What is red yeast rice red?
Many foods contain monascusrubrin (red yeast rice pigment). But what exactly is monascusrubrin?
What Is Monascusrubrin?
Monascusrubrin is currently the world’s only natural functional food colorant produced via microbial fermentation. It is one of the secondary metabolites of Monascus mold. Produced primarily from rice and soybeans using traditional Chinese red yeast rice manufacturing techniques, monascusrubrin is obtained through deep liquid fermentation with Monascus fungi and advanced modern biotechnological separation methods. The resulting product is a pure, natural, non-toxic, and safe food-grade pigment in powder form. It offers multiple advantages, including nutritional value, natural origin, and multifunctionality.

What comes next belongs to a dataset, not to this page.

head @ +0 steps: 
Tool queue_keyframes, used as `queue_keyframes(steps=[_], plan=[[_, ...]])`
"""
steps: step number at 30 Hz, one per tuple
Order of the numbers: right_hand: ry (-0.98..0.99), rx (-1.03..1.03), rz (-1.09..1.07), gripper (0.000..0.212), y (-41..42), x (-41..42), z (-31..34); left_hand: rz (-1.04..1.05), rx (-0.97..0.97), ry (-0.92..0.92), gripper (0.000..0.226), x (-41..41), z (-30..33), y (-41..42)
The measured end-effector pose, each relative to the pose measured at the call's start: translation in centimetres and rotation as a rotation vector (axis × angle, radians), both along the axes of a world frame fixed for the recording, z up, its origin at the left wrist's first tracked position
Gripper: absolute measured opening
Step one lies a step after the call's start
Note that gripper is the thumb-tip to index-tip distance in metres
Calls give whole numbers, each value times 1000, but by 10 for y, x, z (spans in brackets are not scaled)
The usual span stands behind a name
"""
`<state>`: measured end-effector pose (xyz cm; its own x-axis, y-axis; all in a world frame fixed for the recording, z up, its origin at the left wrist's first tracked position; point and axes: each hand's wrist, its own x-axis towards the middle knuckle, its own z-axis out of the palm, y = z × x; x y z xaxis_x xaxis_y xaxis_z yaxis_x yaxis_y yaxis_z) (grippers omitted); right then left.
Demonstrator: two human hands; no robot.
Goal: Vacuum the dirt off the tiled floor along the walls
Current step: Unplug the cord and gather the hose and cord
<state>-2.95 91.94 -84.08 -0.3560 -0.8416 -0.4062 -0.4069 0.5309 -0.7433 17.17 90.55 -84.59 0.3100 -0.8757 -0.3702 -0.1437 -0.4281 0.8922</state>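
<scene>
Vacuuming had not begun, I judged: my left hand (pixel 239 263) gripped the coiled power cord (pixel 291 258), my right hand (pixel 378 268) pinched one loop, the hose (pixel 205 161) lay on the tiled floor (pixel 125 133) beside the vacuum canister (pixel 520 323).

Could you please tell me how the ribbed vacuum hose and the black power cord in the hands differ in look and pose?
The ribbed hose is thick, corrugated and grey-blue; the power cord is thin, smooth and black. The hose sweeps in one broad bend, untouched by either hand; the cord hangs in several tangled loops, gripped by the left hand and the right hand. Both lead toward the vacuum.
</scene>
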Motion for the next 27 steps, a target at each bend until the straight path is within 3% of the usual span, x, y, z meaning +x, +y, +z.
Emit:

Monascusrubrin remains the sole natural functional food colorant worldwide produced by microbial fermentation and is one of the secondary metabolites of Monascus mold.

Monascusrubrin exhibits excellent water solubility and serves as a safe, stable, naturally vibrant coloring agent with certain health-promoting properties. It has been widely applied across various industries, including food (e.g., meat products, soy products, alcoholic beverages, fruit juices, soft drinks, confectionery, and baked goods), pharmaceuticals, and cosmetics. In particular, it delivers outstanding results in the processed meat industry—especially for sausages—enhancing overall product quality. In recent years, Japan has filed numerous patents related to applications of red yeast rice pigments, paving the way for novel uses of monascusrubrin.